Хотя торговля рабами из Африки была запрещена два десятилетия назад, пароходы с черным «товаром» иногда приставали к пристани Чарльстона, и Лэнгстон Батлер охотно покупал ангольцев, короманти и гамбийцев: жители побережья Африки были устойчивы к лихорадке и знали толк в выращивании риса. Он присоединил к своей плантации еще две тысячи акров земли, приобретенной у полковника Раванеля (тот был в отчаянии после смерти жены и не мог совершить эту сделку с выгодой для себя).
Отец Ретта основал Сельскохозяйственное общество Эшли-ривер. Выращивая различные сорта риса, Лэнгстон остановился на одном из числа африканских – «Сунчерчер падди»: тот отлично провеивался и давал крупное зерно. Когда Уэйд Хэмптон пригласил Лэнгстона баллотироваться в законодательное собрание Южной Каролины, Батлер стал членом самого богатого и авторитетного мужского клуба Южной Каролины.

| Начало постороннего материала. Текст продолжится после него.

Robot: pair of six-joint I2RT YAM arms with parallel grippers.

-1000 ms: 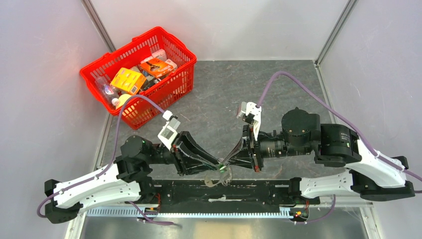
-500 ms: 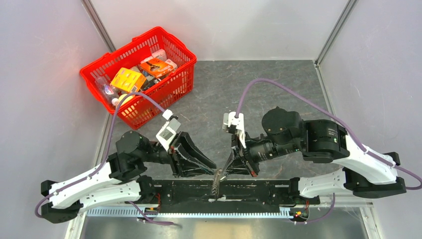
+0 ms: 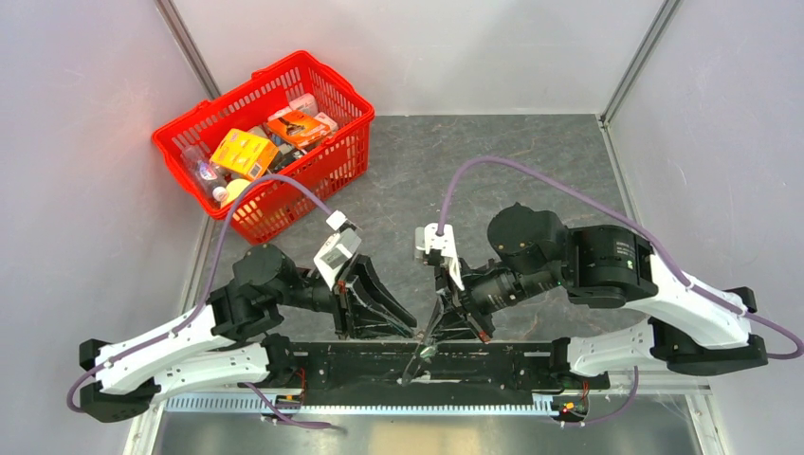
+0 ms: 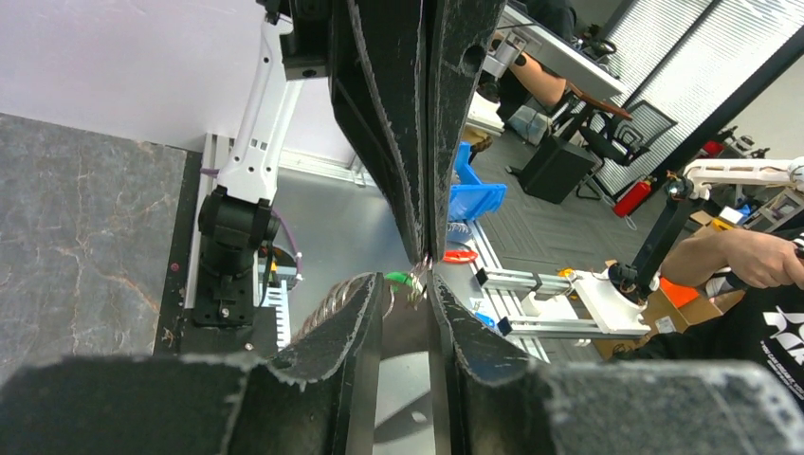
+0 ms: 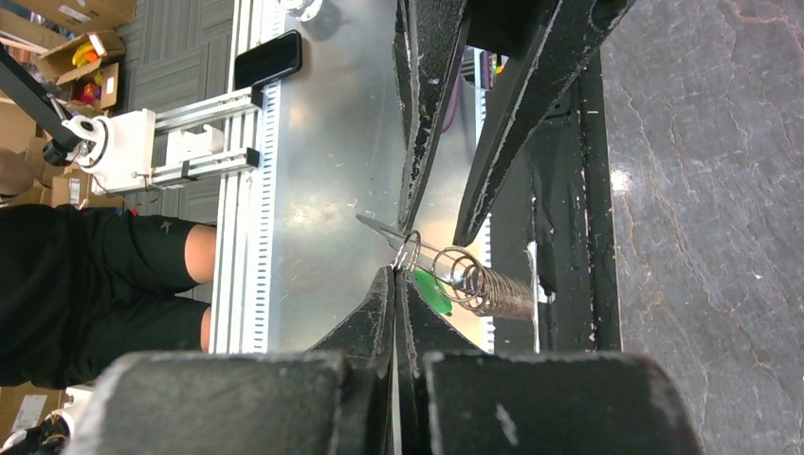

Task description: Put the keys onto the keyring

Утром того дня, когда должна была состояться дуэль Ретта, Джулиан, его младший брат, пил чай, а дамы – херес. Когда Соломон, наливая вино Констанции Фишер, не долил до краев, та с досадой постучала по бокалу.
Наблюдая за всем из-за кушетки, Шарлотта почувствовала запах имбирного печенья – дразнящий, щекочущий ноздри. Вздохнув, девочка подавила свое желание. Как она смеет думать об имбирном печенье, когда брат Розмари может быть ранен или убит? Шарлотта Фишер питала глубокое уважение к мудрости взрослых – ведь они все-таки взрослые, – но сделала вывод, что относительно Ретта Батлера они ошибались.